• [Your goal]:
Would you repeat the whole listing exactly, pictures excluded?
── Provided material
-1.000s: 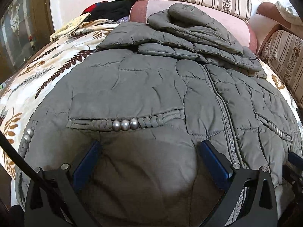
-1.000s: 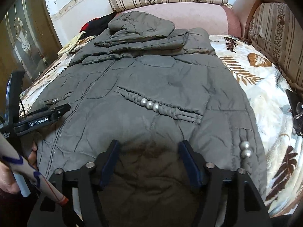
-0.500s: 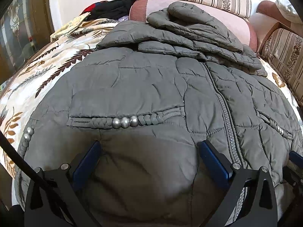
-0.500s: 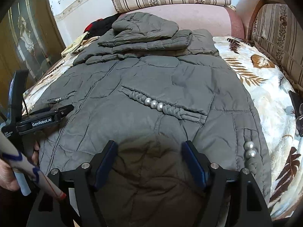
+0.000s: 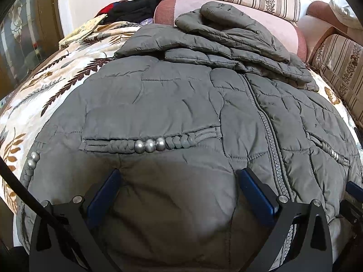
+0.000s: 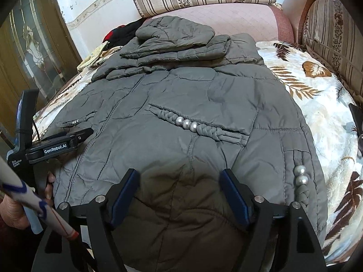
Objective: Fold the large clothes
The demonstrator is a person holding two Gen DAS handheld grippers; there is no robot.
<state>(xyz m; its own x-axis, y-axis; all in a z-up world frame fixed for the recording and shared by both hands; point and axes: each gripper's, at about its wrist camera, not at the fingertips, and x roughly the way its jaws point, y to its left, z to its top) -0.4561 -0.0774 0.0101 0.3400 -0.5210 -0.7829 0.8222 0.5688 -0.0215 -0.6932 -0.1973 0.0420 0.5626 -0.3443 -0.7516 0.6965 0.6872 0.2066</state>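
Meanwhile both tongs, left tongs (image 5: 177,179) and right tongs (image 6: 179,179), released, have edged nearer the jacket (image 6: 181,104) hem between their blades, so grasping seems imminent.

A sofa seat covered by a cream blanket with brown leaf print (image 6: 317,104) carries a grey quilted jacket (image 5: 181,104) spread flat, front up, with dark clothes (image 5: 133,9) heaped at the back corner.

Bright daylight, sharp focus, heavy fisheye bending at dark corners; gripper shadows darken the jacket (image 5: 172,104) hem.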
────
• [Output of the exercise]:
-1.000s: 
-1.000s: 
-0.500s: 
-0.500s: 
+0.000s: 
+0.000s: 
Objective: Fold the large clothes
The demonstrator is a person holding two Gen DAS handheld grippers; there is no robot.
<state>(xyz m; its own x-axis, y-axis; all in a z-up world frame fixed for the recording and shared by both hands; point and axes: each gripper's, at about its wrist camera, not at the fingertips, and x roughly the way its jaws point, y to its left, z to its top) -0.4561 -0.0774 0.0101 0.3400 -0.5210 -0.7829 0.8222 0.5688 -0.0215 -0.6932 -0.1973 0.0420 0.5626 -0.3443 -0.7516 0.6965 0.6872 0.2066</state>
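Meanwhile both tongs, left tongs (image 5: 177,179) and right tongs (image 6: 179,179), released, have edged nearer the jacket (image 6: 181,104) hem between their blades, so grasping seems imminent.

A sofa seat covered by a cream blanket with brown leaf print (image 6: 317,104) carries a grey quilted jacket (image 5: 181,104) spread flat, front up, with dark clothes (image 5: 133,9) heaped at the back corner.

Bright daylight, sharp focus, heavy fisheye bending at dark corners; gripper shadows darken the jacket (image 5: 172,104) hem.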

The exercise is done, with nothing left to add.